- **INSTRUCTIONS FOR THE TASK**:
Transcribe word for word the lines below from the line with "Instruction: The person" through the line with "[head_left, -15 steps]", ends included.

- **COLLECTED DATA**:
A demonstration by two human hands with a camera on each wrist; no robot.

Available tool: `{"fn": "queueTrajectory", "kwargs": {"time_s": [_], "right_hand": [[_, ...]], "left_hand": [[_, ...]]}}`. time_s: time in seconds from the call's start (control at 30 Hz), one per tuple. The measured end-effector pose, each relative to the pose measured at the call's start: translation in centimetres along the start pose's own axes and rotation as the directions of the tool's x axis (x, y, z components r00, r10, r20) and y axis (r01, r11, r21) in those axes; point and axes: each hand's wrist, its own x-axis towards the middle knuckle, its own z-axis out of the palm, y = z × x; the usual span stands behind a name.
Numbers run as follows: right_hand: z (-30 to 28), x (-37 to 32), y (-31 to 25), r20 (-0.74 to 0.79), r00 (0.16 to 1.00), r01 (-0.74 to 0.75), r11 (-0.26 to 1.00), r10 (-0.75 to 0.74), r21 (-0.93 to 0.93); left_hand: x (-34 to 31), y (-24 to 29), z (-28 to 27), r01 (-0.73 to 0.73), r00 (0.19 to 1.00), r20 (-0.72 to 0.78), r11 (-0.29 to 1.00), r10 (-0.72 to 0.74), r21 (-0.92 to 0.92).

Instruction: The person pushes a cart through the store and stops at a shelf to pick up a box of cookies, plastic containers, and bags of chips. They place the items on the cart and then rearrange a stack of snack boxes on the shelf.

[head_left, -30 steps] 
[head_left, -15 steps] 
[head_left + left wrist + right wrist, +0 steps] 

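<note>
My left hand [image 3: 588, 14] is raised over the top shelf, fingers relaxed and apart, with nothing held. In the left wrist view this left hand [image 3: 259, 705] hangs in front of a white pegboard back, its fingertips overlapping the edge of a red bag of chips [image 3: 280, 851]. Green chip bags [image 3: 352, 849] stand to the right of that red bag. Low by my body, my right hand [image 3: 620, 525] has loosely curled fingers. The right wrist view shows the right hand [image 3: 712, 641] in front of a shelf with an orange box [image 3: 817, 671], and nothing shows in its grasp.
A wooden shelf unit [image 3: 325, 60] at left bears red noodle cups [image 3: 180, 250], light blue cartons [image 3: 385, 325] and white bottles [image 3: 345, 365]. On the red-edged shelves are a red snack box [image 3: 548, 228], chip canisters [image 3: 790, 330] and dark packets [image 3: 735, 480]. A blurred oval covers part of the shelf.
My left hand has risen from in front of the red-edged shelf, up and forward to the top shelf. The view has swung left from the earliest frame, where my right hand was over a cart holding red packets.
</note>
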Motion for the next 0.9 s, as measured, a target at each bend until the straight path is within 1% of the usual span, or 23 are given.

- **WORKED SOLUTION**:
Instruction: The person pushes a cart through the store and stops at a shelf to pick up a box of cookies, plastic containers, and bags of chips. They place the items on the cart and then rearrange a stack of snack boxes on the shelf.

[head_left, -30 steps] 
[head_left, -15 steps] 

Nothing further is needed to complete this exercise.